NEWS2 March 2017

UK government to open up ‘more data than ever before’

Brexit Data analytics News Technology UK

UK – The government has promised to make more data openly available than ever before, to boost innovation and support research.

Karen bradley crop

A policy paper on the UK's digital strategy, launched today by culture secretary Karen Bradley (pictured), sets out measures to "unlock the power of data in the UK economy and improve public confidence in its use".

"The true potential of data can only be harnessed if it is open for use by others," the paper says. "The UK leads the world in open data, and the government is committed to building on this and being open by default… But government still holds data that could be opened up for researchers, campaigners, established companies and entrepreneurs to use. It is our ambition to ensure data is shared wherever appropriate. This will help businesses and government to innovate, generate maximum economic value and help create new digital products and services that enhance citizens’ lives.

"To support industry in unlocking value from data, we will work with organisations such as the Open Data Institute to create an environment to open up customers’ data across more sectors through the use of APIs. This will help the development of innovative new applications, such as dashboards that bring together household bills, or tools that could automatically switch consumers to the cheapest energy deal based on their preferences and actual usage. "

The government also plans to appoint a government chief data officer, and create registers of core government reference data to encourage its use.

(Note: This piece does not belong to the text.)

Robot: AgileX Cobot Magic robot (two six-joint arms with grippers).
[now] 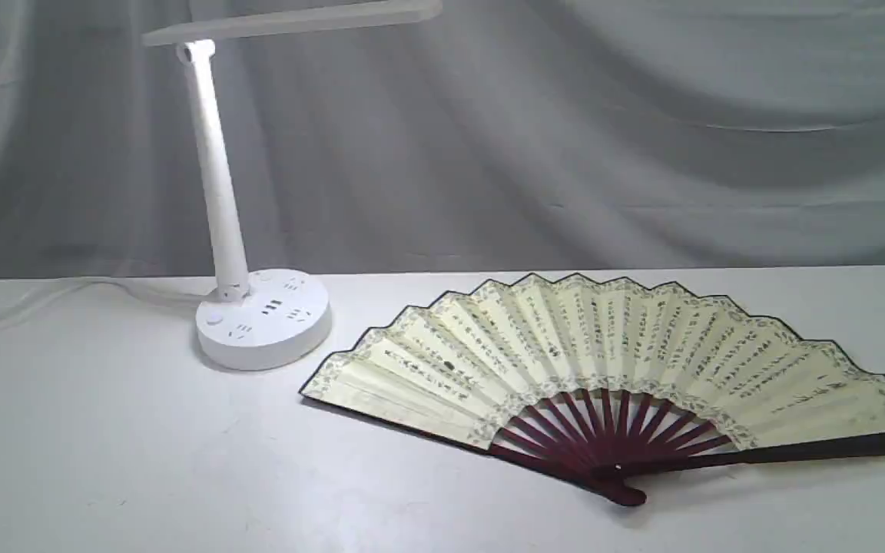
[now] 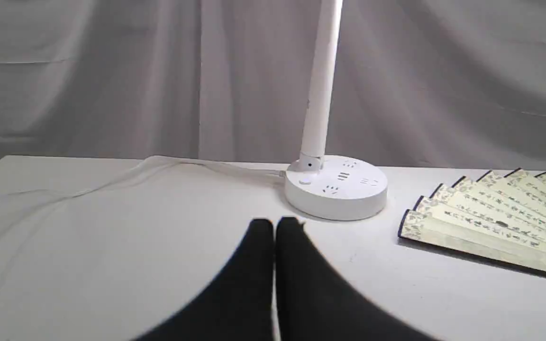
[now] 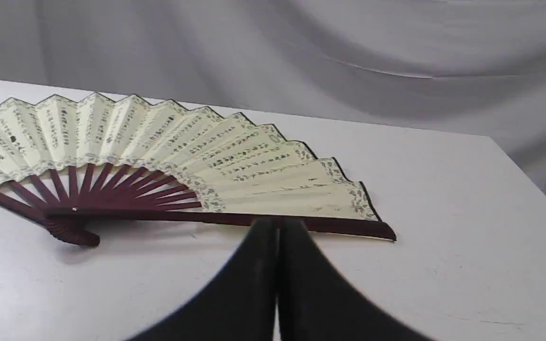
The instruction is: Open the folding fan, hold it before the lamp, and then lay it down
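Folding fan (image 1: pixel 611 338) lies open on table (image 1: pixel 104 461) nr lamp (image 1: pixel 262 326).

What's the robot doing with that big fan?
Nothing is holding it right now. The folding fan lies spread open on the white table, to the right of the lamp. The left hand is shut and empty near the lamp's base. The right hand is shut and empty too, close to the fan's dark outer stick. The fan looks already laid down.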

Bradley said: "This digital strategy sets a path to make Britain the best place to start and grow a digital business, trial a new technology, or undertake advanced research as part of the government’s plan to build a modern, dynamic and global trading nation."

The paper cites the highly successful British-made smartphone app Citymapper as an example of tech developers benefitting from public data – in this case, transport data provided by national government and the Greater London Authority. Citymapper is believed to be installed on half the iPhones in London.

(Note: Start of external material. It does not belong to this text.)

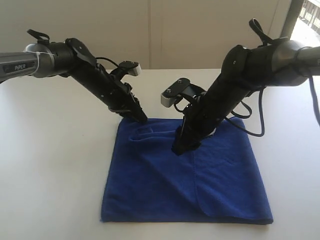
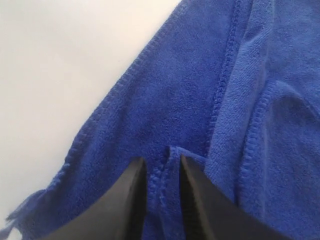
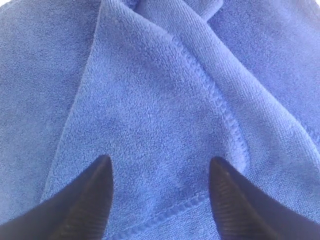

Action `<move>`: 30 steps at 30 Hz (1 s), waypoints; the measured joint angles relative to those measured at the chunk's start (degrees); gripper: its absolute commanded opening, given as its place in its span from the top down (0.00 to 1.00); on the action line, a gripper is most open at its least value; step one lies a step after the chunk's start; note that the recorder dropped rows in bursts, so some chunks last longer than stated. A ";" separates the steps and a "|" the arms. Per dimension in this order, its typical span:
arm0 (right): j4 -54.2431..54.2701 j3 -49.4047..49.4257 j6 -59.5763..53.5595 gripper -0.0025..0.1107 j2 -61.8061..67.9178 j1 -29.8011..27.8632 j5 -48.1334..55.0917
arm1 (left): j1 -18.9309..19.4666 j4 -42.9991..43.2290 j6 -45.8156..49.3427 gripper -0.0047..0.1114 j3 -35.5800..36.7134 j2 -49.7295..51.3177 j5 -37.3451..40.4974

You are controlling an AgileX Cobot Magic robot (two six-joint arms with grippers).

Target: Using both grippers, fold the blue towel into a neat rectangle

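Note:
The blue towel (image 1: pixel 185 185) lies folded on the white table, its layers roughly squared, with wrinkles near the far edge. My left gripper (image 1: pixel 141 119) points down at the towel's far left corner. In the left wrist view its jaws (image 2: pixel 164 165) stand a little apart, and a raised ridge of the towel's hem (image 2: pixel 172 165) stands between the fingers. My right gripper (image 1: pixel 182 146) rests its tips on the towel near the middle of the far edge. Its jaws (image 3: pixel 160 167) are wide open over a stitched hem of the towel (image 3: pixel 150 100), with nothing held.
The white table (image 1: pixel 50 165) surrounds the towel on all sides. A wall runs behind the table, and a window frame (image 1: pixel 292 17) shows at the far right. Black cables (image 1: pixel 252 117) hang from the right arm over the towel's far right corner.

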 measured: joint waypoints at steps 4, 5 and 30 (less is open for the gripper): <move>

To develop digital skills, the government plans to work with the industry-led Data Skills Taskforce to implement some of the recommendations made in 2015 by innovation charity Nesta and Universities UK. Companies including Google, Lloyds Bank and Barclays will help to provide free training.

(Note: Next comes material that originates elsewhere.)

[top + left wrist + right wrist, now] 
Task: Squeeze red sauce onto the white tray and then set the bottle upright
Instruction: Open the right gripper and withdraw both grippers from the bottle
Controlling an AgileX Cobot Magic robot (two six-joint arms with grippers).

The government also confirmed that, despite the UK’s plan to exit the European Union, it would still implement the EU’s new data protection regulation, "to ensure a shared and higher standard of protection for consumers and their data across Europe and beyond". And Bradley promised tougher penalties for companies that deliberately seek to identify individuals from anonymised data.

"We will take the actions needed to make the UK a world-leading data-driven economy, where data fuels economic and social opportunities for everyone, and where people can trust that their data is being used appropriately," the paper says.